Überquerung der Grenze
Am Morgen kamen wir am polnisch-ukrainischen Grenzübergang an. Unser Freund brachte uns zum Fußgängerkontrollpunkt, da die Anmeldung seines Autos den ganzen Tag dauern sollte. Ich war schon öfters zu Fuß über die Grenze gegangen. Doch diesmal war es ganz anders. Wir liefen durch die Zeltstädte, die auf polnischer Seite aufgebaut waren, als erster Zufluchtsort für die Flüchtlinge. Ich hatte sie in den Nachrichten gesehen. Doch nun selbst hier durchzulaufen, mit einem Kind auf dem Arm, dem anderen an der Hand, überwältigte mich emotional sehr.
Viele Flüchtlinge hatte ich beim ersten Ankommen in Deutschland begleitet, und sie nun hier vor meinem inneren Auge zu sehen, verloren zwischen diesen Zelten, ängstlich, ungewiss, was kommt, teilweise traumatisiert – diese Vorstellung bewegte mich sehr. So früh am Morgen war kaum etwas los, und so gingen wir einfach weiter Richtung Grenze. Man läuft etwa zehn Minuten bis zum polnischen Grenzhäuschen. Dort werden die Pässe kontrolliert. Dann läuft man etwa nochmal so lang zur ukrainischen Kontrolle. Auf der anderen Seite drängten sich bereits die Leute zur Ausreise aus der Ukraine.
Gemischte Gefühle in der Ukraine
Sie schauten mich verwundert an, als ich mit meinen zwei Kleinen in die entgegengesetzte Richtung lief – zur Einreise in die Ukraine. Stacheldrahtzaun zwischen uns, Kameras und bewaffnete Polizisten rundherum. Ich war fast allein in diese Richtung unterwegs und sah verschiedene Gedanken in ihren Blicken: Unverständnis. Mitleid. Aber auch eine so große Sehnsucht, ihre Familien wieder vereint zu sehen. Und doch auch Angst, Panik, und daher die Entscheidung zur Flucht.

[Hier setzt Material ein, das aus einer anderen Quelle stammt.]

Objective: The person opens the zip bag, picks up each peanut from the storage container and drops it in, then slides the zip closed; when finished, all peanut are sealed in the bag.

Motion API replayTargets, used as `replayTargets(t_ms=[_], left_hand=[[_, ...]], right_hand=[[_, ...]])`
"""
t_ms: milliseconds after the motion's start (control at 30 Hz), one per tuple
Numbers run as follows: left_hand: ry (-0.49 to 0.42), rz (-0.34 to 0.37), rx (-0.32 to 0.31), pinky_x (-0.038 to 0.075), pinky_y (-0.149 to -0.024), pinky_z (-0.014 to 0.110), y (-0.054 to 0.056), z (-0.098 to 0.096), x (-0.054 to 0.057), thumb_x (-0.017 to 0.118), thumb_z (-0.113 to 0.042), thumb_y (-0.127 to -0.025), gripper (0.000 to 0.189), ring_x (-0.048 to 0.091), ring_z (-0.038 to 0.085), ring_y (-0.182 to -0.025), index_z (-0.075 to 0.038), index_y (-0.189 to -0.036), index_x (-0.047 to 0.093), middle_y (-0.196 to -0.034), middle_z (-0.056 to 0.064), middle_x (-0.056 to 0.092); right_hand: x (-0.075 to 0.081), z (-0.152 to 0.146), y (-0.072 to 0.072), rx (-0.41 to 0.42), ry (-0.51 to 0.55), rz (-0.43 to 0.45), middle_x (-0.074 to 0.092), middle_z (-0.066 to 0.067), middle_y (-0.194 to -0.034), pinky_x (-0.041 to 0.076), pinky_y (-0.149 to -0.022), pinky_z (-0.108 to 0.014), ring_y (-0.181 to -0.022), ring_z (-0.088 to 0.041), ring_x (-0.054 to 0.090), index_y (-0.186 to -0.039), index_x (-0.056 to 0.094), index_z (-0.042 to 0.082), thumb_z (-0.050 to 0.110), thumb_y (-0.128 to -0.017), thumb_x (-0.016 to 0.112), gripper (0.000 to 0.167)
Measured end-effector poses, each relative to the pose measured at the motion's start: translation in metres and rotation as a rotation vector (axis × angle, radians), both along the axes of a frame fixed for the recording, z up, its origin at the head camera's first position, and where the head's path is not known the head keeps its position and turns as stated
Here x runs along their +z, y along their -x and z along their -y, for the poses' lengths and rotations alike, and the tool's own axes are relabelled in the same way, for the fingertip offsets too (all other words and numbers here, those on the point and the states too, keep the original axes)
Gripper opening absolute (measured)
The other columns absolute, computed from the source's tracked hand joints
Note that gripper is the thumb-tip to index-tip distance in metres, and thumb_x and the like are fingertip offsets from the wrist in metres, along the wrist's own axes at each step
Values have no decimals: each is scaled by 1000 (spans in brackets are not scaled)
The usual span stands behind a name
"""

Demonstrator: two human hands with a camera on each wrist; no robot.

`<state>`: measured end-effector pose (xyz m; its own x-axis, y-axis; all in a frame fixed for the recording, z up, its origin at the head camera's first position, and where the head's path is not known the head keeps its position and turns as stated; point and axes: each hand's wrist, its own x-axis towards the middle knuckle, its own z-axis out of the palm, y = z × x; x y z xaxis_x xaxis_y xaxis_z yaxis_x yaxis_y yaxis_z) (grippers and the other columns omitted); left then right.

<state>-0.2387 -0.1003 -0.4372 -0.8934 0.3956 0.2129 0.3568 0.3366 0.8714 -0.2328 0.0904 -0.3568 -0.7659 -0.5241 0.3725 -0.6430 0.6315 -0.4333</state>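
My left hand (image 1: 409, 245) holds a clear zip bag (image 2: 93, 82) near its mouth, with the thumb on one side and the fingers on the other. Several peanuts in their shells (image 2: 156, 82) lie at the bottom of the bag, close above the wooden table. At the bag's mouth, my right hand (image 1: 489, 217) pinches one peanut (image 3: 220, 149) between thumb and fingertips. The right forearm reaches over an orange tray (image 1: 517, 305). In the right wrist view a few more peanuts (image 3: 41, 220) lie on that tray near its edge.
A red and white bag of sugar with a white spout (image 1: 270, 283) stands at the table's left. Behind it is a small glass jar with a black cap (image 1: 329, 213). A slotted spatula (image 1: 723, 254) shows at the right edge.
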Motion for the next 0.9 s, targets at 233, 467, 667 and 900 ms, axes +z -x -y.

Als ich ins ukrainische Grenzhäuschen ging, konnte ich Bohdan schon am Ausgang hinter der Glastür sehen. Als der Grenzkontrolleur aufschaute, um mich mit meinem Passbild zu vergleichen, flossen schon die Tränen. Ein kurzes mitfühlendes und mitfreuendes verständnisvolles Lächeln huschte über sein sonst so regungsloses Beamtengesicht und ohne weitere Fragen gab er mir die Pässe zurück.
Da hatte auch unser Jüngster schon den Papa entdeckt und lief voller Vorfreude auf ihn zu. Dieser erste Moment des Wiedersehens brachte all die aufgestauten Gefühle und Ängste hoch – und ließ doch gleichzeitig alle Strapazen, Schmerzen und Sorgen verblassen. Ein kleiner Moment Ewigkeit, von dem ich so lange geträumt hatte und doch bis zuletzt nicht wusste, ob er jemals real werden würde.
Erik
Schön, dass bisher alles gut gegangen ist. Ihre Berichte sind immer sehr eindringlich geschrieben, liebe Frau Khalus. Hoffentlich hat dieser alltäglich gewordene Wahnsinn für Sie und die vielen Millionen Betroffenen bald ein Ende. Bleiben Sie gesund und hoffnungsvoll.